Lajja by Taslima Nasrin
Author:Taslima Nasrin [Nasrin, Taslima]
Language: eng
Format: epub, mobi
ISBN: 9780143419211
Publisher: Penguin Books Ltd
Published: 2014-09-15T00:00:00+00:00
Two
Kironmoyee’s father was an eminent citizen of Brahmonbaria. Akhil Chondro Basu was a successful lawyer. He had got his sixteen-year-old daughter, Kironmoyee, married to a doctor groom and then left for Calcutta with the others in his family. They had hoped that the daughter and son-in-law would ultimately follow them there. Kironmoyee had also thought that like the rest of her family—her parents and many uncles and aunts, all of whom had left one by one—she would also leave some time. But she found that she had become part of a rather odd family. She had lived with her parents-in-law for six years and during those years they had seen their near and dear ones, relatives and neighbours, wind up the lives they led there. Yet, never once did the Dattas even speak of leaving their country. Kironmoyee shed tears furtively, all by herself. Her father would write from Calcutta:
Kiron, my child, have you decided not to come? Do ask Sudhamoy to think again. We had not been keen on leaving our land but we were forced to come. We are not really very well and happy here. We miss our country. However, one has to come to terms with reality. I worry about all of you.
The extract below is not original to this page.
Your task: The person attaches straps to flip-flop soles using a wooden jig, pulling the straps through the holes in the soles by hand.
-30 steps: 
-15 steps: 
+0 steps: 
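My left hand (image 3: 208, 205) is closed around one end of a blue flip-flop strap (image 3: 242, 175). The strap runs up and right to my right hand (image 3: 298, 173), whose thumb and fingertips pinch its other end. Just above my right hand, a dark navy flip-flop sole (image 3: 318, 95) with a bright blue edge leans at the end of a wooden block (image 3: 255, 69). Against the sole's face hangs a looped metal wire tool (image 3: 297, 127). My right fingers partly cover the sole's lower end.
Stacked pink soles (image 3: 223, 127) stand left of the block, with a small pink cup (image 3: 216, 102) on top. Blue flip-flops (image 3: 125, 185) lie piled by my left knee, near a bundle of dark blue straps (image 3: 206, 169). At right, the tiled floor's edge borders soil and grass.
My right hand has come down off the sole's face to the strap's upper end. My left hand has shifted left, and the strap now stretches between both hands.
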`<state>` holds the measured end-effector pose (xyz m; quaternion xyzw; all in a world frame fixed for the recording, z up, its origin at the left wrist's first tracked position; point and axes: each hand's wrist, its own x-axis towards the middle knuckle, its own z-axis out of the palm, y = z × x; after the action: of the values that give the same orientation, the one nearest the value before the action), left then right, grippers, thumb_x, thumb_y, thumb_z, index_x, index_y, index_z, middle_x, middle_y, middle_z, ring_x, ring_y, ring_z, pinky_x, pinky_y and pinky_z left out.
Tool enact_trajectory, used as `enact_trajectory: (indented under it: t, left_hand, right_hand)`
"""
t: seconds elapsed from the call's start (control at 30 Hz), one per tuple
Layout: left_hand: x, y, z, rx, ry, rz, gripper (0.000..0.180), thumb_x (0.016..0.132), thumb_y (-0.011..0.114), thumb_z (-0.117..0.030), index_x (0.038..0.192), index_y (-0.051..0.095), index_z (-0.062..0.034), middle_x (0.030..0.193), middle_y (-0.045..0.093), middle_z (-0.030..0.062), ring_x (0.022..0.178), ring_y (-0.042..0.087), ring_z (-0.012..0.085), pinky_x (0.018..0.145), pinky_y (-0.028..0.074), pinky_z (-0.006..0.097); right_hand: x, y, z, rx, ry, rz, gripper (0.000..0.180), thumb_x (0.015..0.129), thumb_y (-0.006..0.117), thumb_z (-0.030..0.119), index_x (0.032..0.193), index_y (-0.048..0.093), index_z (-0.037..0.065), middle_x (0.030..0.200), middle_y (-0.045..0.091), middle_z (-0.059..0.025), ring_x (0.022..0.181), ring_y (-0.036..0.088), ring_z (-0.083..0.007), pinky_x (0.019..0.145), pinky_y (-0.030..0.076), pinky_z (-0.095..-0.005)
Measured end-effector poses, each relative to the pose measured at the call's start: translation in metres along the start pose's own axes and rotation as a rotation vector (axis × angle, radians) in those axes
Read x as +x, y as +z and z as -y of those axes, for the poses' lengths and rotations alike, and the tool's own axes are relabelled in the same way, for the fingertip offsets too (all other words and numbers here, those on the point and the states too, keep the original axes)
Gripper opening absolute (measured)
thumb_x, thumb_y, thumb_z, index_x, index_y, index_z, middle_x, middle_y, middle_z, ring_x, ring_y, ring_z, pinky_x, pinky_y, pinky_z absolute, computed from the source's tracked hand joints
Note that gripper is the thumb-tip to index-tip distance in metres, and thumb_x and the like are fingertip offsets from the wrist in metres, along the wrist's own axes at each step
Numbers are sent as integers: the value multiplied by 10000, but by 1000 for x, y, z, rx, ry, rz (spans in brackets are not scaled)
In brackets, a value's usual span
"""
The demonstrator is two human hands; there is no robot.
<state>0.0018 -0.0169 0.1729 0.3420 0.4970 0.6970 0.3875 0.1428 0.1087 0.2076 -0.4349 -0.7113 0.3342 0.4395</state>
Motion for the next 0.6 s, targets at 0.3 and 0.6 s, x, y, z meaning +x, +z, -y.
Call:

Kironmoyee would read such letters over and over again and cry.
‘Many of your relatives are no longer here. My relatives have left. If we continue to live here there won’t be anyone left to even give us some water to drink during times of illness or grief,’ she often told Sudhamoy at night.
‘Are you so desperate for water?’ Sudhamoy would ask, with a mocking smile. ‘I will give you all of the Brahmaputra. How much water will you drink? Will our relatives bring more water than the Brahmaputra?’
Her father-in-law, her husband and even her son, the fruit of her womb, never accepted the idea of leaving their country, their homeland. So, Kironmoyee had no option but to adapt to the ideas and character of this family. Much to her surprise, Kironmoyee found that the process of adapting had resulted in her getting enmeshed in the joys and sorrows, wealth and poverty of this family far more deeply than Sudhamoy.
Kironmoyee had sold her gold bracelets to the wife of Horipodo, the doctor. She had kept the matter a secret from the others in her family. And there really was no need to let anyone else know! After all, gold was not so priceless that one could not sell it in times of need. Right now, it was far more important to ensure that Sudhamoy got well. Kironmoyee could not explain why she felt such great love for the man. After that time in 1971, she had not really been intimate with him.
‘Kironmoyee, I have cheated you greatly, haven’t I?’ Sudhamoy had asked her occasionally.
Kironmoyee knew what this cheating referred to. She kept quiet. However, she never managed to say, ‘But where have I been cheated?’ She could not find anything to say.
‘I’m very afraid,’ Sudhamoy would sigh.